Melvin Rabelista is a sister of a desaparecido from Negros Occidental, Teddy Rabelista. When asked about the significance of the International Day for Victims of Enforced Disappearance, she lamented: “It is a day to remember our loved ones whose lives were plucked from the bosom of their families. It is a day for the renewal of our promise to search for them, to find the truth that will lead to the justice that they deserve. It is an important occasion to reflect on why this much-cherished justice remains elusive. We must examine our conscience on enforced disappearances persist in our supposedly civilized society.”
Despite national, regional, and global efforts to campaign and lobby for the ratification of the International Convention for the Protection of All Persons from Enforced Disappearance, the Philippines refused to sign and ratify the treaty, whose provisions have many things in common with its Republic Act 10353 or the Anti-Enforced Disappearance Act of 2012. The Philippine government’s refusal to ratify this fundamental international human rights treaty, which guarantees the right to truth and protection against enforced disappearances, can be attributed to a lack of political determination, concerns about international oversight and subsequent accountability, and a reluctance to fulfill reporting obligations.

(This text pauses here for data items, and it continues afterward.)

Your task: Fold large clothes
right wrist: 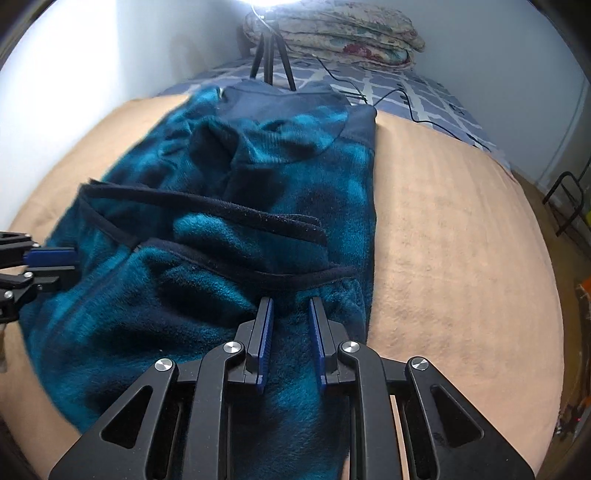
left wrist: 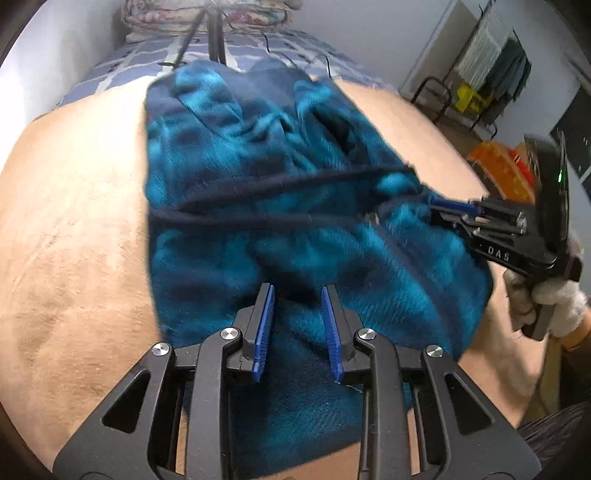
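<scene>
A teal and navy fleece garment (left wrist: 258, 177) lies partly folded on a tan blanket (left wrist: 74, 221); it also shows in the right wrist view (right wrist: 221, 221). Dark trimmed edges cross its middle. My left gripper (left wrist: 298, 291) is open, its jaws apart over the garment's near end. My right gripper (right wrist: 290, 304) is open above the near right part of the fleece. The right gripper also shows in the left wrist view (left wrist: 443, 210) at the garment's right edge, held by a gloved hand. The left gripper shows in the right wrist view (right wrist: 55, 262) at the garment's left edge.
A tripod (right wrist: 271, 55) stands on a blue patterned sheet (right wrist: 406, 96) beyond the garment, with folded floral quilts (right wrist: 343, 33) behind it and a cable (right wrist: 402, 99) across the sheet. A metal rack (left wrist: 439, 99) and an orange crate (left wrist: 506, 166) stand on the floor at the right.
</scene>
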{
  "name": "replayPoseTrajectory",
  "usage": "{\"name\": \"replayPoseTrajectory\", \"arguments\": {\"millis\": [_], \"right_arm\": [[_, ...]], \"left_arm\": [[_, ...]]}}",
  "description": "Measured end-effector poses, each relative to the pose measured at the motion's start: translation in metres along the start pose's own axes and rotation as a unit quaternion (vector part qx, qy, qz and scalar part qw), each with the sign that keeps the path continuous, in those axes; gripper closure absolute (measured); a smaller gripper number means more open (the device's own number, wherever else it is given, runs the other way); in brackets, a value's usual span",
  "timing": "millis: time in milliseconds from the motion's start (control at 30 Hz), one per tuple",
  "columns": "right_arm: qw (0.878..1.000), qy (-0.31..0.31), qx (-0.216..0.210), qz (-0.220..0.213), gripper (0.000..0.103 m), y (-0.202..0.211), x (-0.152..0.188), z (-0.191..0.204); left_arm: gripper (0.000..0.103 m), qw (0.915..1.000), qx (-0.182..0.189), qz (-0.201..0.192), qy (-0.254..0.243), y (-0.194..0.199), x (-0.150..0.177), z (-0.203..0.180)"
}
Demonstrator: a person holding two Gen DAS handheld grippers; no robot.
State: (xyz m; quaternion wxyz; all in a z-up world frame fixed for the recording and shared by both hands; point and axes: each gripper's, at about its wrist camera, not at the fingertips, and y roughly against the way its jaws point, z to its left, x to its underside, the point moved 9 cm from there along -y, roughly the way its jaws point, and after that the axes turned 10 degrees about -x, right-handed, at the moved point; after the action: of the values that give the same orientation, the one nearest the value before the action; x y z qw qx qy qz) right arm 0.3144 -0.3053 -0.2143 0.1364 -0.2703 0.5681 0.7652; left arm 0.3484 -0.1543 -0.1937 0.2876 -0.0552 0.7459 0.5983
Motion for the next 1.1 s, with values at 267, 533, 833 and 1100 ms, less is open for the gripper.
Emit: {"name": "replayPoseTrajectory", "arguments": {"millis": [267,533,833,1100], "right_arm": [[0.993,0.001,-0.040,-0.113,0.054,0.061,-0.065,-0.022],[0.993,-0.025,-0.062,-0.096,0.053,0.025,-0.125,-0.068],[0.987,-0.104,-0.097,-0.074,0.053,-0.044,-0.146,-0.117],[0.981,-0.129,-0.127,-0.061,0.053,-0.095,-0.172,-0.137]], "left_arm": [[0.047,0.9967,-0.007,-0.066,0.047,0.040,-0.084,0.063],[0.042,0.9920,0.009,-0.037,0.120,-0.012,-0.157,0.128],[0.040,0.9834,0.030,0.008,0.179,-0.091,-0.186,0.163],[0.040,0.9771,0.034,0.036,0.207,-0.154,-0.206,0.182]]}}
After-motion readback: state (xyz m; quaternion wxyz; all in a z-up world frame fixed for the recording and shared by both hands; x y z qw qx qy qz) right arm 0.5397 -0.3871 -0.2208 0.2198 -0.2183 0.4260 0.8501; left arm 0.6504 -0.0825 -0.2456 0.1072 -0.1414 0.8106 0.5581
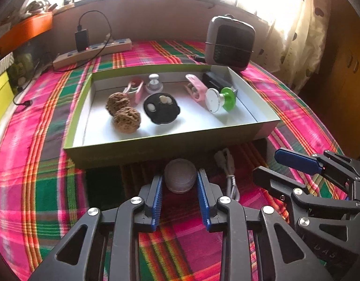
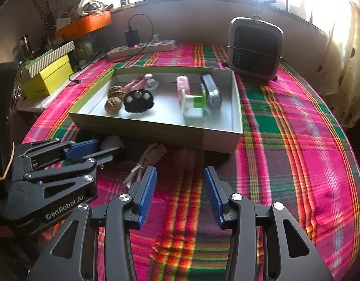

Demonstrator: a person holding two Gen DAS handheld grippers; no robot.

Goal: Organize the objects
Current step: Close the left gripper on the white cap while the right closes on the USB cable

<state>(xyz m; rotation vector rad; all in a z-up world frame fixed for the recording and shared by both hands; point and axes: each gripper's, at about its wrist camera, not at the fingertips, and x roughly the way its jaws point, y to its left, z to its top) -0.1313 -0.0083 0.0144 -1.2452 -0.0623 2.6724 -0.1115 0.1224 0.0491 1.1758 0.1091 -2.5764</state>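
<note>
the small round grey container [image 1: 180, 178] sits on the plaid cloth [image 1: 39, 164] just in front of the near wall of the shallow green-edged box [image 1: 156, 144], right between the left gripper [image 1: 180, 182]'s blue pads. the pads look like they're up against its sides, so i'd call those jaws clamped on the container, though it's still resting on the counter. just to its right a white bundled cable [image 1: 229, 173] lies on the cloth, also near the box wall.

the right gripper [image 2: 180, 182] hangs over bare cloth further right, jaws apart with nothing between them. from its camera the cable [image 2: 147, 161] is just past the left pad, not touching.

inside the box: two brown walnut-looking balls [image 1: 123, 112] touching each other on the left, a black round tray [image 1: 161, 110] with a few pale bits in it beside them, a pink clip thing [image 1: 134, 89], a white knob-shaped piece [image 1: 154, 84], another pink piece [image 1: 196, 89], a white and green spool [image 1: 220, 99] lying on its side, and a dark oblong item [image 1: 213, 80] by the far right corner.

behind the box there's a grey heater or fan [image 1: 230, 42] on the right and a power strip [image 1: 93, 51] with a black charger plugged in on the left.
</note>
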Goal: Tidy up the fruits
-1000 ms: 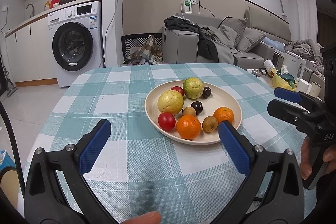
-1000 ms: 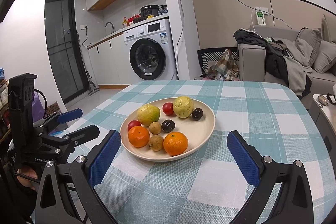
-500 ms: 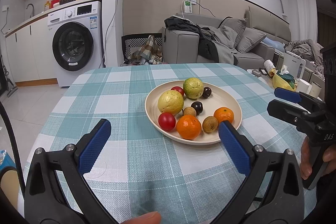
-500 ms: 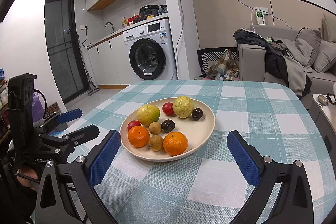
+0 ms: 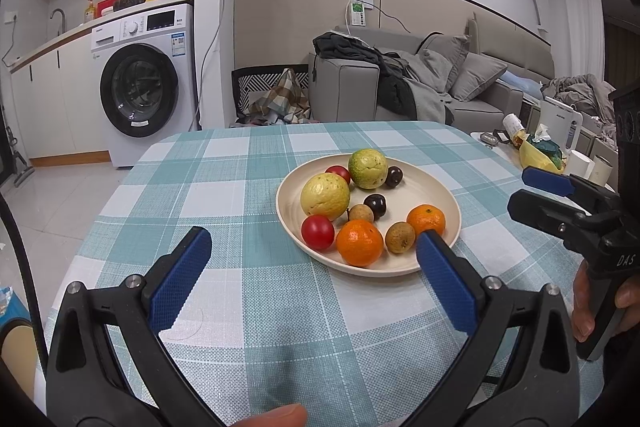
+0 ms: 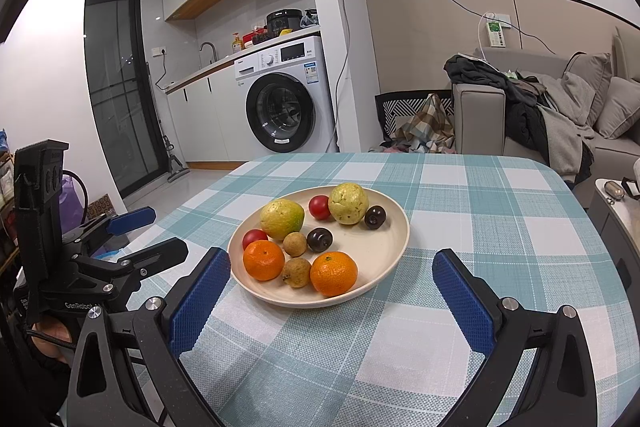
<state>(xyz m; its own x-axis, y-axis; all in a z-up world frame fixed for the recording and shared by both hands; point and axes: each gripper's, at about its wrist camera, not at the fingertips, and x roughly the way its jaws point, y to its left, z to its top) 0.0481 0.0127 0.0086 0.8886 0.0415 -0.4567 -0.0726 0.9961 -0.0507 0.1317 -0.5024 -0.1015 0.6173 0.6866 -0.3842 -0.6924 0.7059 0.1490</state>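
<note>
Left tongs: your left gripper point(image 5: 310, 247) sits low in the left wrist frame, blue pads spread wide, holding nothing, touching nothing.
Fruit: all of it lies on the round cream plate point(image 5: 436, 187) at centre frame, on the teal checked tablecloth point(image 5: 224, 187).
Contents: two yellow-green guavas point(image 5: 325, 195), two red tomatoes point(image 5: 317, 231), two oranges point(image 5: 359, 242), two brown longans point(image 5: 399, 237), two dark plums point(image 5: 375, 205).
Right tongs: your right gripper point(image 6: 332, 277) is low in its own frame, pads equally wide apart and empty.
Risk, crowding: the pieces touch one another, so a wide pinch may knock a neighbour off the rim.
Risk, squeeze: the tomatoes look soft; you could burst one.
Risk, collision: both tongs aim at one plate; they may clash.
</note>
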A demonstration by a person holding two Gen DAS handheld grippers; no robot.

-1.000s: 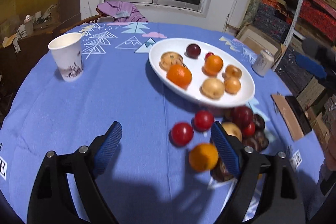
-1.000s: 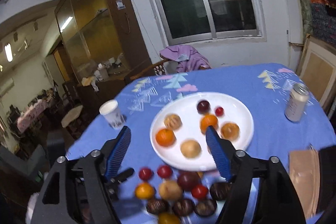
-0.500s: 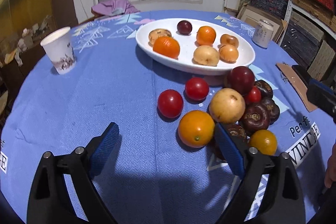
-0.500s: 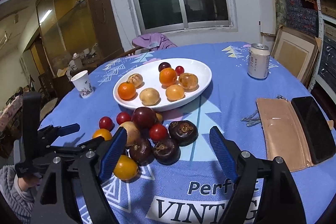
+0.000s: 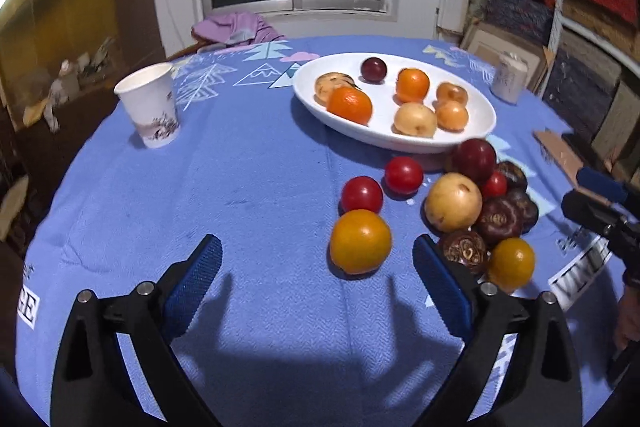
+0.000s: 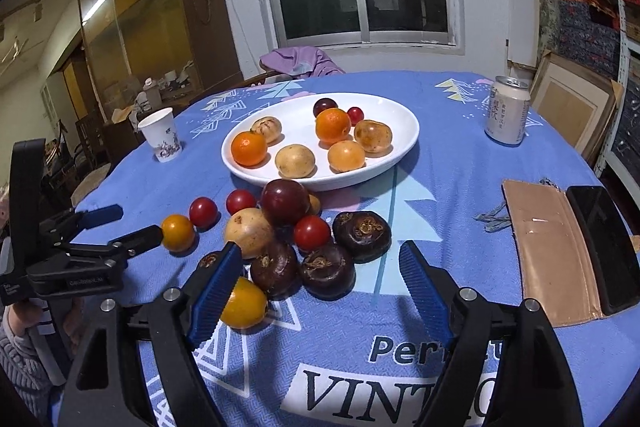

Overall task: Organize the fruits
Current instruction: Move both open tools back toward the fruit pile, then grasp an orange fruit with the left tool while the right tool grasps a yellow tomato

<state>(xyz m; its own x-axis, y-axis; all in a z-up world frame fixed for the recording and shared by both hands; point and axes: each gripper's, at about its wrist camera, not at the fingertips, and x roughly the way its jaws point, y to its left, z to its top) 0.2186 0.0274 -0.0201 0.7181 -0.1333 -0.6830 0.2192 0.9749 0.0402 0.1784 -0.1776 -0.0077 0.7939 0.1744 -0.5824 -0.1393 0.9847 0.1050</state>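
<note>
A white oval plate [image 5: 400,143] [image 6: 320,183] holds several fruits: oranges, pale yellow ones, a dark plum. In front of it on the blue cloth lies a loose pile: an orange [image 5: 360,241] [image 6: 178,233], two red tomatoes [image 5: 362,194], a yellow fruit [image 5: 454,202], a dark red plum [image 6: 285,202] and several dark brown fruits [image 6: 326,271]. My left gripper [image 5: 316,255] [image 6: 140,223] is open, with the orange just ahead of its gap, nearer the right finger. My right gripper [image 6: 320,259] [image 5: 580,195] is open too, with two dark brown fruits just beyond its fingertips, untouched.
A paper cup [image 5: 150,107] [image 6: 162,135] stands at the left of the table, a drink can [image 6: 506,111] at the back right. A tan wallet [image 6: 548,247] and a black phone [image 6: 608,243] lie at the right. A chair with purple cloth [image 6: 296,61] stands behind the table.
My left jaws have spread wider and that gripper has eased down toward the orange. My right gripper has dropped from above the plate to the fruit pile, with its jaws a little wider.
</note>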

Notwithstanding underreporting owing to many factors such as militarization, displacements, lack of access to national and international authorities, etc., the number of cases of the Philippines in the list of outstanding cases of the UNWGEID is 590 – the highest in Southeast Asia. While this is a national phenomenon in the Philippines, enforced disappearances are likewise a huge phenomenon in the Asian region, which, in the last two decades, many of the cases that the United Nations Working Group on Enforced Disappearances received come from. But it is the region with the lowest number of ratifications of the International Convention for the Protections of All Persons from Enforced Disappearance.
Globally, according to its 2022 report, the UN Working Group on Enforced or Involuntary Disappearances (UNWGEID) has forwarded a cumulative total of 59,600 cases to 112 different countries. The Working Group additionally indicates that the count of cases that remain actively under review, pending clarification, closure, or discontinuation, amounts to 46,751 cases originating from 97 individual states.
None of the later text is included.